Muerte en Venecia no erotiza a Tadzio pero lo canoniza como si fuera un Dios griego. Y luego, claro, los medios de comunicación de la época, adictos a esa influencia erotizante que recorría el mundo y creó muchas fortunas, rentabilizaron su poderosa imagen en lo que sería el inicio de una sexualización definitiva del cuerpo masculino que en nuestros días forma parte de lo culturalmente establecido con esos gimnasios llenos y chavales depilados. Otro tanto hizo el propio Visconti, que al convertir a su criatura más que en un personaje de carne y hueso en un mito, cosificó al pobre Andrésen, un chaval que no estaba preparado para la mirada inquisitiva de un cineasta obsesionado con una belleza efímera que se le escapaba, incapaz de comprender lógicamente el significado que se le daba a su propia imagen. Esa condición de icono, de ser “no real” que encarna una idea queda clara con su éxito en Japón, donde el manga se inspiró en él para crear una idealización de lo que veían como el “occidental perfecto”.
En el documental conocemos la “tragedia” de Andrésen, ese hombre que se hizo rico y famoso a corta edad para luego ser devorado por los leones. La mitología del “juguete roto” forma parte de la propia idiosincrasia del cine como medio de masas. Ha habido muchísimos: de Tatum O’Neal a River Phoenix pasando por Joselito o El Jaro de Eloy de la Iglesia. En este caso, vemos a un chaval que no sabe gestionar el circo que se forma a su alrededor por no poseer la madurez suficiente pero también traumatizado por la tragedia de su madre, una mujer valiosa y con talento que terminó su vida víctima de una profunda demencia. Las cosas se complican para el propio Andrésen cuando fallece su pequeño hijo varón y cae en una depresión que empeora con su adicción a las drogas.

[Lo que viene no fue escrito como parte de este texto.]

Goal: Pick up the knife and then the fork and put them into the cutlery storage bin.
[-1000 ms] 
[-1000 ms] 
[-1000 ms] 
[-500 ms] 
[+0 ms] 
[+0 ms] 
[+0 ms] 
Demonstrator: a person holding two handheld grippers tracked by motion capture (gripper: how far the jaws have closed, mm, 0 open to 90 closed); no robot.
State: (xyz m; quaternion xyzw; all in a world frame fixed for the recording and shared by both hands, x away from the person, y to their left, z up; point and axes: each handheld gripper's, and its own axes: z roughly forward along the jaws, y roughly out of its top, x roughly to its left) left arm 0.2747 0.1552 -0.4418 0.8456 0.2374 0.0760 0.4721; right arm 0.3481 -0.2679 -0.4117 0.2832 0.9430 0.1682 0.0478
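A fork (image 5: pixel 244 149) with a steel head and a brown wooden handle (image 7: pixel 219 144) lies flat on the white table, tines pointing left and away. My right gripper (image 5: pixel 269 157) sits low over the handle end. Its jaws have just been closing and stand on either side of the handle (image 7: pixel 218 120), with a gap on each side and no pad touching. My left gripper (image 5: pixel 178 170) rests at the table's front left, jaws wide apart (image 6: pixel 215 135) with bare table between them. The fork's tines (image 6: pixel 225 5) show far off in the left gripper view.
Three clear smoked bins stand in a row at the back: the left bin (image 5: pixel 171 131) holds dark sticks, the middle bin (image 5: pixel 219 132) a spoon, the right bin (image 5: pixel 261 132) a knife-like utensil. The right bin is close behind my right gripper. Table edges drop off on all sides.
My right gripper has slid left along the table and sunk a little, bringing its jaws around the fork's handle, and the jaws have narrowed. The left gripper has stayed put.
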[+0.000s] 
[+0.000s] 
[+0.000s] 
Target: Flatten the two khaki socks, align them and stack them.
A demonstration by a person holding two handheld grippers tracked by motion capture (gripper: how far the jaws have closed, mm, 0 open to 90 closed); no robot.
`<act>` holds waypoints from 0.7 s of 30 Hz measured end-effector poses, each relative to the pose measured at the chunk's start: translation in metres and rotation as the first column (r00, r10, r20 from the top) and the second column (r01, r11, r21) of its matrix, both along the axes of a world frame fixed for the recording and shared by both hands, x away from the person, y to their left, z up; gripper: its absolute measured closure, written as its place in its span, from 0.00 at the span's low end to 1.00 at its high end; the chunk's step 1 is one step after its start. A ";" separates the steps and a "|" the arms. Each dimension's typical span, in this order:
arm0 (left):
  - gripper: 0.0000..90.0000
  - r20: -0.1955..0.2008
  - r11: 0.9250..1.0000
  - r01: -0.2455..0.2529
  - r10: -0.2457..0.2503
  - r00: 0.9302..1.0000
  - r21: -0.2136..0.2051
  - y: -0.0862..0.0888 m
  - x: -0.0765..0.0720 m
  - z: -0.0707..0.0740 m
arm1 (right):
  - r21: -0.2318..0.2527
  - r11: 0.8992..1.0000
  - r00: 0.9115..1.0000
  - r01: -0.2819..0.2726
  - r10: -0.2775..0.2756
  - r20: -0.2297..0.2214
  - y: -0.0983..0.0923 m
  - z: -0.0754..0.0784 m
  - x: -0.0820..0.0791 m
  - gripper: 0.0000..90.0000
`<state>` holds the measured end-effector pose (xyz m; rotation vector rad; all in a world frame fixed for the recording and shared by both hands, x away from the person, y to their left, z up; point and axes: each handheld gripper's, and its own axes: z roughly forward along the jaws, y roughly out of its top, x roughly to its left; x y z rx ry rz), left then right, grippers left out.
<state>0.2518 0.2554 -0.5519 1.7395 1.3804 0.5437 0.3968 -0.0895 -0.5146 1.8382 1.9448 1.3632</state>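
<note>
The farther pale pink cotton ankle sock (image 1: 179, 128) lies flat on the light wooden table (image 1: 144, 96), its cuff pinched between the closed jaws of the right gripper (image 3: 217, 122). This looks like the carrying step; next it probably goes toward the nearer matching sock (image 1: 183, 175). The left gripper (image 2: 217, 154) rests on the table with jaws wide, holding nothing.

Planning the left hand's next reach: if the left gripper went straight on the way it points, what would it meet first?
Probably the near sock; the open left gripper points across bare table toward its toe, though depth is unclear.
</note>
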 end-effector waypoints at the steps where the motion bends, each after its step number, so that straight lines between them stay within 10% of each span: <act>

Dirigido por Kristina Lindstrom y Kristian Peri, El chico más bello del mundo es un documental apasionante por lo que tiene de inmersión en una película fundamental de la historia del cine como Muerte en Venecia, por su retrato de una época que hoy parece decimonónica y de indagación en la propia psique torturada del actor. Conocemos a un sesentón bohemio y desastroso que está a punto de ser desahuciado por su impuntualidad en el pago y por su suciedad, un tipo que por momentos parece que lucha por la vida pero en otros parece totalmente derrotado y abandonado. Hay destellos de verdadera humanidad en un trabajo que cobra singular importancia en estos tiempos de hipersexualización colectiva en el que los propios adolescentes parecen ansiosos por convertirse en famosos y sex symbols antes de tiempo.